──────── Source data ────────
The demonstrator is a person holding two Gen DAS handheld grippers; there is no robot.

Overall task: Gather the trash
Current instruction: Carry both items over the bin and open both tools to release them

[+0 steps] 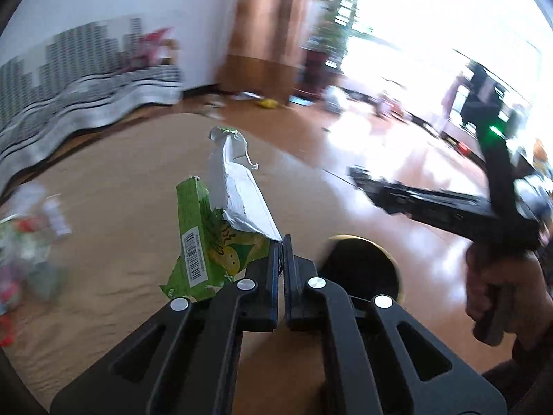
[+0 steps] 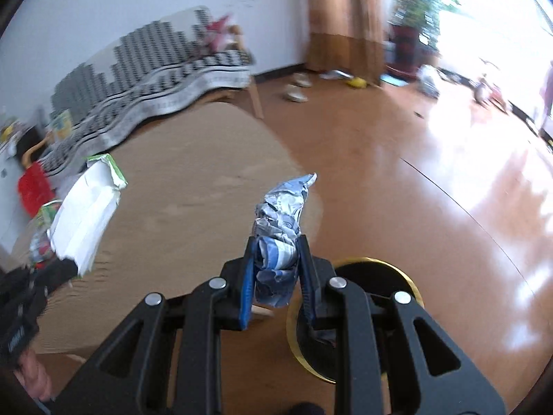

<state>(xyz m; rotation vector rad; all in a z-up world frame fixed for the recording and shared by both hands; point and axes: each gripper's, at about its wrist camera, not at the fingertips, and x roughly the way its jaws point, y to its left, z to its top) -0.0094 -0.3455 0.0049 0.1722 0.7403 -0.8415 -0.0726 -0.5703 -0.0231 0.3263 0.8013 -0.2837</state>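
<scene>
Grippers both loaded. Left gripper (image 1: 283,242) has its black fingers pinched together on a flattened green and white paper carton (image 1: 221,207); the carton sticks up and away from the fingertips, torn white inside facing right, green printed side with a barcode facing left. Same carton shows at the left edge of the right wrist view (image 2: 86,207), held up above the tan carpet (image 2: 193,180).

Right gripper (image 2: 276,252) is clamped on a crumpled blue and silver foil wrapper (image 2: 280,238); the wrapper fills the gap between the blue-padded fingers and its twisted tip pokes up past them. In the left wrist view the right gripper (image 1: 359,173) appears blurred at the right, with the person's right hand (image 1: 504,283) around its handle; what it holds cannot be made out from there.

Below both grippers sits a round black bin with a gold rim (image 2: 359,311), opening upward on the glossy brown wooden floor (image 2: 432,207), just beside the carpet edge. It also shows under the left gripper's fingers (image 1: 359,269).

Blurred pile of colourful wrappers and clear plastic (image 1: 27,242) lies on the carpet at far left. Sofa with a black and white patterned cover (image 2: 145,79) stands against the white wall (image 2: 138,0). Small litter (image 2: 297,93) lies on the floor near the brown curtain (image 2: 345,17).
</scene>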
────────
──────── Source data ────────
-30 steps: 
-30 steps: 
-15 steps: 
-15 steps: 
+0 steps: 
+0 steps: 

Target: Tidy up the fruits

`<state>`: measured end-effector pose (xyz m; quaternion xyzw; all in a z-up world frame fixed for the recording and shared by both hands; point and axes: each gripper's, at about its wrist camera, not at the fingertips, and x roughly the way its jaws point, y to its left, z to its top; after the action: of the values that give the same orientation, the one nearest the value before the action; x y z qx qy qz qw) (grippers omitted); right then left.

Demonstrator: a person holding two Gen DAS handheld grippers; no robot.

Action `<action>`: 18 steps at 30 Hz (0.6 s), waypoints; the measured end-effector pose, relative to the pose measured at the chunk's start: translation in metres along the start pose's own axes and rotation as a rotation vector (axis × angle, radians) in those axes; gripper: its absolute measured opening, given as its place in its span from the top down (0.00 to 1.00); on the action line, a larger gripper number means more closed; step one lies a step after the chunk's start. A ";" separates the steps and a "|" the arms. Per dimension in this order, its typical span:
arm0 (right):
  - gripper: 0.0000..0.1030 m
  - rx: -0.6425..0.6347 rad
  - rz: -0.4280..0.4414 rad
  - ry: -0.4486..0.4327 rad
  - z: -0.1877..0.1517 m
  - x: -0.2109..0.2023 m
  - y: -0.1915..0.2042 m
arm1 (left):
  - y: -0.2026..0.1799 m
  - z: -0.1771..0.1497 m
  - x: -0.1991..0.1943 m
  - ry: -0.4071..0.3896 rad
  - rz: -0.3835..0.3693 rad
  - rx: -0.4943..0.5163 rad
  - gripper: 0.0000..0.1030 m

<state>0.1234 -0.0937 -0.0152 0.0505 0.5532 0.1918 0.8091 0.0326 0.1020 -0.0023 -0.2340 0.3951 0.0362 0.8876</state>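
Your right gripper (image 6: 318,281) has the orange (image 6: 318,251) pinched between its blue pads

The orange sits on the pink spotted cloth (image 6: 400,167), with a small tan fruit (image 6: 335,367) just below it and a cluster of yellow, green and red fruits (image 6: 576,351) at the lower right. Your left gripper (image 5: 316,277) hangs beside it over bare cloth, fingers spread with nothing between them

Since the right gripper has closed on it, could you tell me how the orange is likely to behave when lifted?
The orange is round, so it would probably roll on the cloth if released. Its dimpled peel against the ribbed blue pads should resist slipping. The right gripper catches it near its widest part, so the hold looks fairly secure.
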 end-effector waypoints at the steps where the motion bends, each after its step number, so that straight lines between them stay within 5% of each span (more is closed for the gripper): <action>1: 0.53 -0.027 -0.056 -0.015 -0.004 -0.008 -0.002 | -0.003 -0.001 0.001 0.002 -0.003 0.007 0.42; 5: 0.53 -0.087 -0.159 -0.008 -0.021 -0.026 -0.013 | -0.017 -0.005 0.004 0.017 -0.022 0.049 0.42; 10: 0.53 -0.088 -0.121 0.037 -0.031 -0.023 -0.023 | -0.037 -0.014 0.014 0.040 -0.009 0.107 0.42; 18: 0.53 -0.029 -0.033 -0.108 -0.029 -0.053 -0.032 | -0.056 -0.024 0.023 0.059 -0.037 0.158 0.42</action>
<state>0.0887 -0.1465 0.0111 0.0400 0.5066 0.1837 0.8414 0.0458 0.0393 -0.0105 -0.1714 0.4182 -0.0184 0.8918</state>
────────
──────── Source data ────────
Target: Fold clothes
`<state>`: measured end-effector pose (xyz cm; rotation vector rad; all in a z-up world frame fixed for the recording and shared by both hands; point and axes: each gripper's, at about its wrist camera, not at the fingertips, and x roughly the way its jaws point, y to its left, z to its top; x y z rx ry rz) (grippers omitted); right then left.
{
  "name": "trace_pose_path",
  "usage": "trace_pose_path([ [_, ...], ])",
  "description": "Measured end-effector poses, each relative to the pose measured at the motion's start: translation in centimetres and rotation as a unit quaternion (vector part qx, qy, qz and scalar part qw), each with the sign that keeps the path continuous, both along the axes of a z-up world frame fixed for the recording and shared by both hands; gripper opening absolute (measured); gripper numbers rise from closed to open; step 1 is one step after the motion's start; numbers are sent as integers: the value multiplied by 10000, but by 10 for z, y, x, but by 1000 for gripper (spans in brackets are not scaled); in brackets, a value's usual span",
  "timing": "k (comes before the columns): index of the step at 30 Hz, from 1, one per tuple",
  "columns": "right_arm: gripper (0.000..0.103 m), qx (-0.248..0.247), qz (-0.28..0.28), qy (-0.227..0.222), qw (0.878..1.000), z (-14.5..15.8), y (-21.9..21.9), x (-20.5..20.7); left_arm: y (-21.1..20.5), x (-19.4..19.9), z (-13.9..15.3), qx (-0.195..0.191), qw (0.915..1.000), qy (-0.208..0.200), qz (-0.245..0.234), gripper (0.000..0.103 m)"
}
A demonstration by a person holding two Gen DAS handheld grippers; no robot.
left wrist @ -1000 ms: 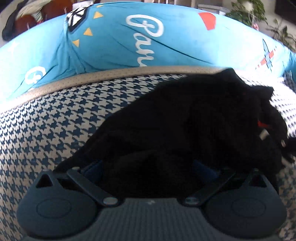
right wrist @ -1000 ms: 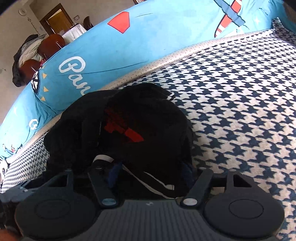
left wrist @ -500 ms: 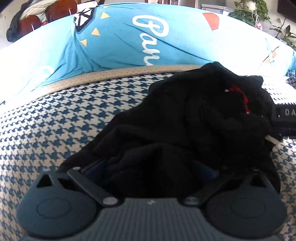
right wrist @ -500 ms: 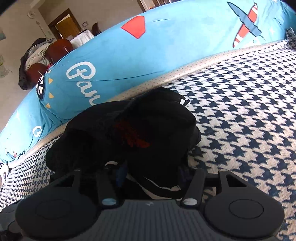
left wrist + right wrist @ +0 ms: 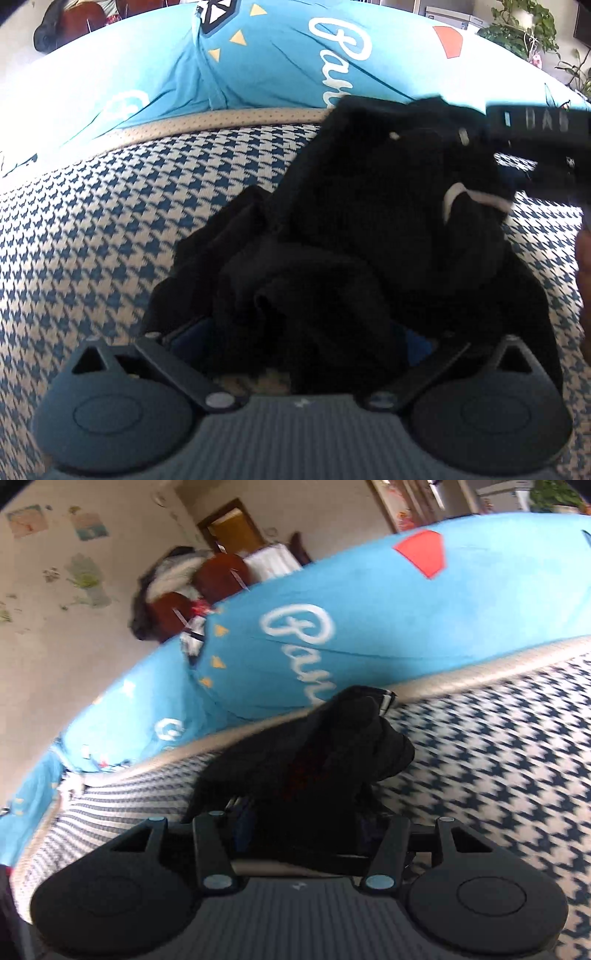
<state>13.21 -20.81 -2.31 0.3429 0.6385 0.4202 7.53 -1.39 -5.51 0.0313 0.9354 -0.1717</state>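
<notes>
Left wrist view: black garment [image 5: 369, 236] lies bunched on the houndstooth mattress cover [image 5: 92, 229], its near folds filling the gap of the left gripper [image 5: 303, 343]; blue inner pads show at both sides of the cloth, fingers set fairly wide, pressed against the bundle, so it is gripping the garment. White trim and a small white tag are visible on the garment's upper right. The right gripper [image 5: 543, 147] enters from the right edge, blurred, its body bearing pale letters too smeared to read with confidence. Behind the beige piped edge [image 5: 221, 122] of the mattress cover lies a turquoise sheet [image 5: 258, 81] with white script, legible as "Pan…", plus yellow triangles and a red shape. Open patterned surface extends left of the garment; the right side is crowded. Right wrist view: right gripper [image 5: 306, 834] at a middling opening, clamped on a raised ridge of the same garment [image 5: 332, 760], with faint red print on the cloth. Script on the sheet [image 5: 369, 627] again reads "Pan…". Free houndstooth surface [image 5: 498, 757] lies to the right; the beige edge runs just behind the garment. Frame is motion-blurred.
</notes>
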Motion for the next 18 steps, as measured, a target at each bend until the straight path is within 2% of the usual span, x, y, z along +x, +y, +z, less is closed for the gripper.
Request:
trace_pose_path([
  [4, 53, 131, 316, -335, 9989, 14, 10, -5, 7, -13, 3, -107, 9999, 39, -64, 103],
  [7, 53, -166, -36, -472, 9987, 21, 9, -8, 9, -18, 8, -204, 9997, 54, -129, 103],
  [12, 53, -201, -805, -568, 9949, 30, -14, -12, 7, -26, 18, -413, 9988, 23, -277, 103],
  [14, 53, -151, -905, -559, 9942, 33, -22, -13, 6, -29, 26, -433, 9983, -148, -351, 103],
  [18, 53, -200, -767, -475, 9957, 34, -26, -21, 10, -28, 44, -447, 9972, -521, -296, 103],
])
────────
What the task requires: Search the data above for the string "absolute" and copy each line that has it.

Response to this task:
Action `<action>`: 18 steps at 30 Hz (0.6 s), waypoints; the measured end-effector pose, relative to the pose measured at the chunk's start: translation in metres along the start pose's own axes and rotation as a rotation vector (axis × angle, radians) in those axes; gripper: its absolute measured opening, given as its place in its span from the top down (0.00 to 1.00); on the action line, a larger gripper number means more closed; step one lies a step after the chunk's start. A ";" separates the steps and a "|" the arms. Per dimension in this order, its typical span:
  "description": "Measured end-effector poses, each relative to the pose measured at the motion's start: translation in centimetres and rotation as a unit quaternion (vector part qx, qy, qz and scalar part qw), each with the sign that keeps the path continuous, both along the axes of a z-up world frame fixed for the recording and shared by both hands; gripper opening absolute (measured); gripper numbers rise from closed to open; step 1 is one step after the motion's start; numbers are sent as integers: the value multiplied by 10000, but by 10 for z, y, x, but by 1000 for gripper (spans in brackets are not scaled); in brackets, a value's usual span",

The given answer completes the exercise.